*** PROVIDED MATERIAL Section Begins ***

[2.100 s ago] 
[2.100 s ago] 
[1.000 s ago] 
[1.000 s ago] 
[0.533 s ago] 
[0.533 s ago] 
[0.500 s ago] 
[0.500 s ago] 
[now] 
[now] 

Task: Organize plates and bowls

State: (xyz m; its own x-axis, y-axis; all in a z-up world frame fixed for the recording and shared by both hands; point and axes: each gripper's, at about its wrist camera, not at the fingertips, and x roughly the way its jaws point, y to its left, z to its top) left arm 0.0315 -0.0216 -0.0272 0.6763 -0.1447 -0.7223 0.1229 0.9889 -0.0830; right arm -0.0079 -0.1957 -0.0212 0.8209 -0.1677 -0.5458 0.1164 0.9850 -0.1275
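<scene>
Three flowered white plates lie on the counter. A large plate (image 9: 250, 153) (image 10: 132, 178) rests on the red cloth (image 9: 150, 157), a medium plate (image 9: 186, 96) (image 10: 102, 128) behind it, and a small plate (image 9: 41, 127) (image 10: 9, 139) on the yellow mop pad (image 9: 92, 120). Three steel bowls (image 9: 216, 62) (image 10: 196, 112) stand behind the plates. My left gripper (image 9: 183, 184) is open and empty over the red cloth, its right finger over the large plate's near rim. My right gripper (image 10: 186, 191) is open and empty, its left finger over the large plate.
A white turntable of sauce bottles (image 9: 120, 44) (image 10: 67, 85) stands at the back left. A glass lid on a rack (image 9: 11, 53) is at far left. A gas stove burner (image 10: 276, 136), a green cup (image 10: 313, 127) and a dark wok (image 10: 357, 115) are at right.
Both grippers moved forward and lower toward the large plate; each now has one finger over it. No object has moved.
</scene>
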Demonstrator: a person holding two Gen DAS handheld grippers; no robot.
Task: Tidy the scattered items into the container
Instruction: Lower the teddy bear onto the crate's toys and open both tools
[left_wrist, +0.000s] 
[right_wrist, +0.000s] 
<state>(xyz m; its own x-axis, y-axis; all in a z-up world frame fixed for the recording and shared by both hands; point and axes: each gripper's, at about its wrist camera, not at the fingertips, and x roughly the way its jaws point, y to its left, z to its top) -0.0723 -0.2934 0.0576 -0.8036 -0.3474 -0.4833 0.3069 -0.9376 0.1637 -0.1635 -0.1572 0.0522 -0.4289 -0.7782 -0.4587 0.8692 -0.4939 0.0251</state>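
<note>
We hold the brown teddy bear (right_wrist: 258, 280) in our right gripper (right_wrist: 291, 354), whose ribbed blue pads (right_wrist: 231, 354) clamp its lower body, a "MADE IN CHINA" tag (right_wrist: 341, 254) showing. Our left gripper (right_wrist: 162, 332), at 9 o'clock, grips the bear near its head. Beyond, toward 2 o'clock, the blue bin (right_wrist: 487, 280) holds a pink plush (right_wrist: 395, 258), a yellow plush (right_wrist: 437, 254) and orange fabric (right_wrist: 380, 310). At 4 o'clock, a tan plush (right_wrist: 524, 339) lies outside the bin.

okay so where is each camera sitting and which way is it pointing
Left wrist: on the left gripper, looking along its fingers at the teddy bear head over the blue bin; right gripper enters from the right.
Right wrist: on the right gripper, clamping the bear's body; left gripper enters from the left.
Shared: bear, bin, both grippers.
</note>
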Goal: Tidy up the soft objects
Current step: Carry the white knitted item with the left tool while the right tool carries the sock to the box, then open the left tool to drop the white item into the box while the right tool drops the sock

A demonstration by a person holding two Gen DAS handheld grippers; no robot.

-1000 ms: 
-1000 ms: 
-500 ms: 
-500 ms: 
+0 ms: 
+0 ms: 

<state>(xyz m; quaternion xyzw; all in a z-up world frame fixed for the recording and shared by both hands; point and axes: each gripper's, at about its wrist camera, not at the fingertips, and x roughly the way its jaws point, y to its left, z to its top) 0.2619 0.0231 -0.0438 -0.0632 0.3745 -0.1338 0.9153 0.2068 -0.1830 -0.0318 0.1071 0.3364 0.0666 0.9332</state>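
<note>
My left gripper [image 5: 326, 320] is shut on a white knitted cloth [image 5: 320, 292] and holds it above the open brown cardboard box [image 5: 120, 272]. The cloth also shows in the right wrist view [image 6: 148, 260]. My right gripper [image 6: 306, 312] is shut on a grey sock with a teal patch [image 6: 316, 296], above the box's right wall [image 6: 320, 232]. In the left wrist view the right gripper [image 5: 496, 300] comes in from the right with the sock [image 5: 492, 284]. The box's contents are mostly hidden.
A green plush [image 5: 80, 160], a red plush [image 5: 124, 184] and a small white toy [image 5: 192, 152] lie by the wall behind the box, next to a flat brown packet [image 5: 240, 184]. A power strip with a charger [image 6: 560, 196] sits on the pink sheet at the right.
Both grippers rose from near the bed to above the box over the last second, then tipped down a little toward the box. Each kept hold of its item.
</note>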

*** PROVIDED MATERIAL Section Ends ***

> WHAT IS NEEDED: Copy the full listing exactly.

> WRITTEN RESPONSE:
[2.100 s ago] 
[2.100 s ago] 
[1.000 s ago] 
[1.000 s ago] 
[0.533 s ago] 
[0.533 s ago] 
[0.500 s ago] 
[0.500 s ago] 
[now] 
[now] 

Task: Organize plates and bowls

State: (xyz m; its own x-axis, y-axis; all in a z-up world frame fixed for the recording and shared by both hands; point and axes: each gripper's, at about its wrist camera, not at the fingertips, and x roughly the way its jaws point, y to its left, z to its top) left arm 0.0315 -0.0216 -0.0272 0.6763 -0.1447 -0.7223 0.1229 0.9889 -0.0830; right arm -0.0079 -0.1957 -0.0212 0.8209 -0.1677 -0.5458 0.1164 0.9850 -0.1275
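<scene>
Three flowered white plates lie on the counter. A large plate (image 9: 250, 153) (image 10: 132, 178) rests on the red cloth (image 9: 150, 157), a medium plate (image 9: 186, 96) (image 10: 102, 128) behind it, and a small plate (image 9: 41, 127) (image 10: 9, 139) on the yellow mop pad (image 9: 92, 120). Three steel bowls (image 9: 216, 62) (image 10: 196, 112) stand behind the plates. My left gripper (image 9: 183, 184) is open and empty over the red cloth, its right finger over the large plate's near rim. My right gripper (image 10: 186, 191) is open and empty, its left finger over the large plate.
A white turntable of sauce bottles (image 9: 120, 44) (image 10: 67, 85) stands at the back left. A glass lid on a rack (image 9: 11, 53) is at far left. A gas stove burner (image 10: 276, 136), a green cup (image 10: 313, 127) and a dark wok (image 10: 357, 115) are at right.
Both grippers moved forward and lower toward the large plate; each now has one finger over it. No object has moved.
</scene>
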Demonstrator: a person holding two Gen DAS handheld grippers; no robot.
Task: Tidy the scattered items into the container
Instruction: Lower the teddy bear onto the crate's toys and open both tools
[left_wrist, +0.000s] 
[right_wrist, +0.000s] 
<state>(xyz m; its own x-axis, y-axis; all in a z-up world frame fixed for the recording and shared by both hands; point and axes: each gripper's, at about its wrist camera, not at the fingertips, and x roughly the way its jaws point, y to its left, z to its top) -0.0723 -0.2934 0.0576 -0.8036 -0.3474 -0.4833 0.3069 -0.9376 0.1637 -0.1635 -0.1572 0.0522 -0.4289 -0.7782 -0.4587 0.8692 -0.4939 0.0251</state>
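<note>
We hold the brown teddy bear (right_wrist: 258, 280) in our right gripper (right_wrist: 291, 354), whose ribbed blue pads (right_wrist: 231, 354) clamp its lower body, a "MADE IN CHINA" tag (right_wrist: 341, 254) showing. Our left gripper (right_wrist: 162, 332), at 9 o'clock, grips the bear near its head. Beyond, toward 2 o'clock, the blue bin (right_wrist: 487, 280) holds a pink plush (right_wrist: 395, 258), a yellow plush (right_wrist: 437, 254) and orange fabric (right_wrist: 380, 310). At 4 o'clock, a tan plush (right_wrist: 524, 339) lies outside the bin.

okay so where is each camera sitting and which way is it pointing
Left wrist: on the left gripper, looking along its fingers at the teddy bear head over the blue bin; right gripper enters from the right.
Right wrist: on the right gripper, clamping the bear's body; left gripper enters from the left.
Shared: bear, bin, both grippers.
</note>
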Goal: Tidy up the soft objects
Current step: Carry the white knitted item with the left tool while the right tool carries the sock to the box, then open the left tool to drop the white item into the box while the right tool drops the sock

A demonstration by a person holding two Gen DAS handheld grippers; no robot.

-1000 ms: 
-1000 ms: 
-500 ms: 
-500 ms: 
+0 ms: 
+0 ms: 

<state>(xyz m; quaternion xyzw; all in a z-up world frame fixed for the recording and shared by both hands; point and axes: each gripper's, at about its wrist camera, not at the fingertips, and x roughly the way its jaws point, y to its left, z to its top) 0.2619 0.0231 -0.0438 -0.0632 0.3745 -0.1338 0.9153 0.2068 -0.1830 -0.0318 0.1071 0.3364 0.0666 0.9332</state>
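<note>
My left gripper [image 5: 326, 320] is shut on a white knitted cloth [image 5: 320, 292] and holds it above the open brown cardboard box [image 5: 120, 272]. The cloth also shows in the right wrist view [image 6: 148, 260]. My right gripper [image 6: 306, 312] is shut on a grey sock with a teal patch [image 6: 316, 296], above the box's right wall [image 6: 320, 232]. In the left wrist view the right gripper [image 5: 496, 300] comes in from the right with the sock [image 5: 492, 284]. The box's contents are mostly hidden.
A green plush [image 5: 80, 160], a red plush [image 5: 124, 184] and a small white toy [image 5: 192, 152] lie by the wall behind the box, next to a flat brown packet [image 5: 240, 184]. A power strip with a charger [image 6: 560, 196] sits on the pink sheet at the right.
Both grippers rose from near the bed to above the box over the last second, then tipped down a little toward the box. Each kept hold of its item.
</note>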

No other output belongs with this exercise.